Nvidia handout/Reuters

Corporate governance is the pointy end of the AI spear in Abu Dhabi: Two of the UAE capital’s most prominent firms are moving faster than the majority of the Fortune 100 in implementing AI into decision-making at the highest levels.

Abu Dhabi sovereign wealth fund Mubadala increasingly relies on AI to screen deals, make investment decisions, monitor assets, and, ultimately, sell its own tech products. The $330 billion firm has already sold a white-labeled AI corporate governance monitor to three other companies, Mubadala’s Head of AI Enablement Aidan Millar told Semafor’s Mohammed Sergie onstage at Abu Dhabi Finance Week this month. Meanwhile, Abu Dhabi’s largest listed firm, IHC, has similarly developed a board-monitoring tool with G42 to analyze discussions in real time.

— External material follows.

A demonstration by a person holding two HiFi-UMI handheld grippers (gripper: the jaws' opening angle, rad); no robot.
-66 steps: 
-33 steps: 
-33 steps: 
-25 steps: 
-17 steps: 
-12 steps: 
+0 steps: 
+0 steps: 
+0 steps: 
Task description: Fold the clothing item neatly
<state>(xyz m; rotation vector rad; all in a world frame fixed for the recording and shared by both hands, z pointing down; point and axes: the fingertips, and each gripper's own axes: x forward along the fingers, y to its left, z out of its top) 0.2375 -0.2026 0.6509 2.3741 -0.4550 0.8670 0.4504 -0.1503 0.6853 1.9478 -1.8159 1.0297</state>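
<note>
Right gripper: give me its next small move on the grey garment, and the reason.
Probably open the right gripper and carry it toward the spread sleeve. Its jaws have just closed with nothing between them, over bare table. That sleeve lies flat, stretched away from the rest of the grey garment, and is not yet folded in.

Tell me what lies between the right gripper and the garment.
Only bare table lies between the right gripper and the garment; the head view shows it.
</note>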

Pippa Begg, CEO of London software and advisory firm Board Intelligence, puts the embrace of AI down to overall nimbleness and relative youth, compared to the US and Europe, where data regulations particularly hamper boards. “Here, you’ve got appetite, and then you get execution straight away,” she told Semafor.

Board enthusiasm is not the norm: A global survey by McKinsey found that while 88% of organizations now use AI in at least one function, 39% of Fortune 100 companies haven’t introduced board-level AI oversight.